GAO highlights proxy research market dominance problems
As the report highlights, of the five firms interviewed for the study, ISS and Glass Lewis are the largest and most often used by institutional investors, adding that “ISS’s dominance makes it difficult for competitors to attract clients and compete in the market.”
The report notes the existence of international proxy advisors including Manifest, Pirc, Hermes EOS and BMO reo, although global firms were outside the scope of the review.
Companies want more say over proxy advisors’ reports
During its discussions with stakeholders, the GAO found that proxy advisors apply general voting policies to publicly available company information to develop vote recommendations, which also are based on institutional investor voting instructions and criteria that analysts determine are applicable to the issue being voted on. However, some US companies would still like more engagement with proxy advisory firms as they believe that the firms continue to apply policies in a one-size-fits-all manner, which can lead to recommendations “not in the best interest of shareholders”. Some respondents also indicated that, although there has been an increased level of market outreach by proxy advisors, companies claim that they often do not understand the rationale for some vote recommendations and would like to discuss them before they are finalised. Proxy voting firms said that to maintain research objectivity and satisfy reporting timelines for clients, they limit the breadth of such discussions.

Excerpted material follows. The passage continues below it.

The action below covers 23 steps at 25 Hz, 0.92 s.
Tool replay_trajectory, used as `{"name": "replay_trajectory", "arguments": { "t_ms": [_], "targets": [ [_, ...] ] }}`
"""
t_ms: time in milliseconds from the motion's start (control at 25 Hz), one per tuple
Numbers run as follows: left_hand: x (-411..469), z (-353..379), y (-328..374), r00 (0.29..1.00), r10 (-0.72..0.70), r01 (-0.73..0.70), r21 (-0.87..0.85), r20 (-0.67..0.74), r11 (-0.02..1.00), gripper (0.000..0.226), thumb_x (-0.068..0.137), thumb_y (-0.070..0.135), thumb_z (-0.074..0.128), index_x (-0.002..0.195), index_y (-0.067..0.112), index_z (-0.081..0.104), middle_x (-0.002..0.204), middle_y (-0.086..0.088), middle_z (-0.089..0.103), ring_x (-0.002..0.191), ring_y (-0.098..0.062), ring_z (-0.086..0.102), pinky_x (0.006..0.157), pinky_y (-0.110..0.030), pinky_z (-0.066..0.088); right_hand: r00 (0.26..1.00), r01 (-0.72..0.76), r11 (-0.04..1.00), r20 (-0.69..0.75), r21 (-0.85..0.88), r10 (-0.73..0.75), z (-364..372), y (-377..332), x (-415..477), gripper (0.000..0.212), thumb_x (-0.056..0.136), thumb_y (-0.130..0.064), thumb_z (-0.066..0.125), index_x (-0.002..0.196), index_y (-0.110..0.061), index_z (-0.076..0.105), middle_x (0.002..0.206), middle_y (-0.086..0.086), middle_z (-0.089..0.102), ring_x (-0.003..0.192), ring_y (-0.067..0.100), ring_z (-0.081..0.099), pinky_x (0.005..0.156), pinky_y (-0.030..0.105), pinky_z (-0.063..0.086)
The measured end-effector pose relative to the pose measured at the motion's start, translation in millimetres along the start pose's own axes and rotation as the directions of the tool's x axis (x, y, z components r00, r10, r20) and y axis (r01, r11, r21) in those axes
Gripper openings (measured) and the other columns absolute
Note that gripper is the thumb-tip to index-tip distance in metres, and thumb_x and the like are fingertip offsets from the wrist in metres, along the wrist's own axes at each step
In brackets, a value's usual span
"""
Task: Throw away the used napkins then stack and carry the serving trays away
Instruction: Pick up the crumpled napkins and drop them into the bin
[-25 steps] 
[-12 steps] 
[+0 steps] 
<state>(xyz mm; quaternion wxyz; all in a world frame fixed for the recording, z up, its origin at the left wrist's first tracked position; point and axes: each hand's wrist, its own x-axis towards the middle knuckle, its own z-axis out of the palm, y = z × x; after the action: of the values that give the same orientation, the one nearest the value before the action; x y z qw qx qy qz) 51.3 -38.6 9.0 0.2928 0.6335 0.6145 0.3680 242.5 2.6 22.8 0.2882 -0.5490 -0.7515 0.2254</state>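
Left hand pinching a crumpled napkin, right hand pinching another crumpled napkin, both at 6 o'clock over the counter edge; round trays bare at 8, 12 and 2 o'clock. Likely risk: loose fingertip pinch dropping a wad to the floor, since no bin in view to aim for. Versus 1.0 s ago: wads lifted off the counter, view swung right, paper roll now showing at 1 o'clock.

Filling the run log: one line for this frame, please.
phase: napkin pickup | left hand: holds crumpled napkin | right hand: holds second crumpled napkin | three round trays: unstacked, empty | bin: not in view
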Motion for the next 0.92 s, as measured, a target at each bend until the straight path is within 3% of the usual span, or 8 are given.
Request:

Proxy advisor influence is not clear
The GAO said that market participants and other stakeholders with whom it spoke agreed that with the increased demand for their services, proxy advisory firms’ influence has increased. However, recent studies, market participants, and stakeholders had mixed views about the extent of the influence. For example, some said influence can vary based on institutional investor size. There is less of an influence on large institutional investors that often perform research in-house and have their own voting policies, the GAO said.
US legislators continue scrutiny of proxy advisors
The report, addressed to Dean Heller, chairman of the Senate’s Committee on Banking, Housing, and Urban Affairs’ economic policy subcommittee, follows concerns by members of Congress, industry associations, and academics about proxy advisory firms’ influence on voting and corporate governance, the level of transparency in their methods, and the level of regulatory oversight. Members of the Senate and House of Representatives have criticised the role of proxy firms. As reported by Manifest in June, the Corporate Governance Reform and Transparency Act of 2016 (HR5311) would, if passed, give the Securities and Exchange Commission statutory authority to oversee the proxy advisors and give rights to companies to review reports before they are given to investors.
The Council of Institutional Investors, is strongly resisting HR5311 on that grounds that: “the bill could weaken public company corporate governance in the United States; lessen the fiduciary obligation of proxy advisors to investor clients; and reorient any surviving proxy advisors to serve companies rather than investors.”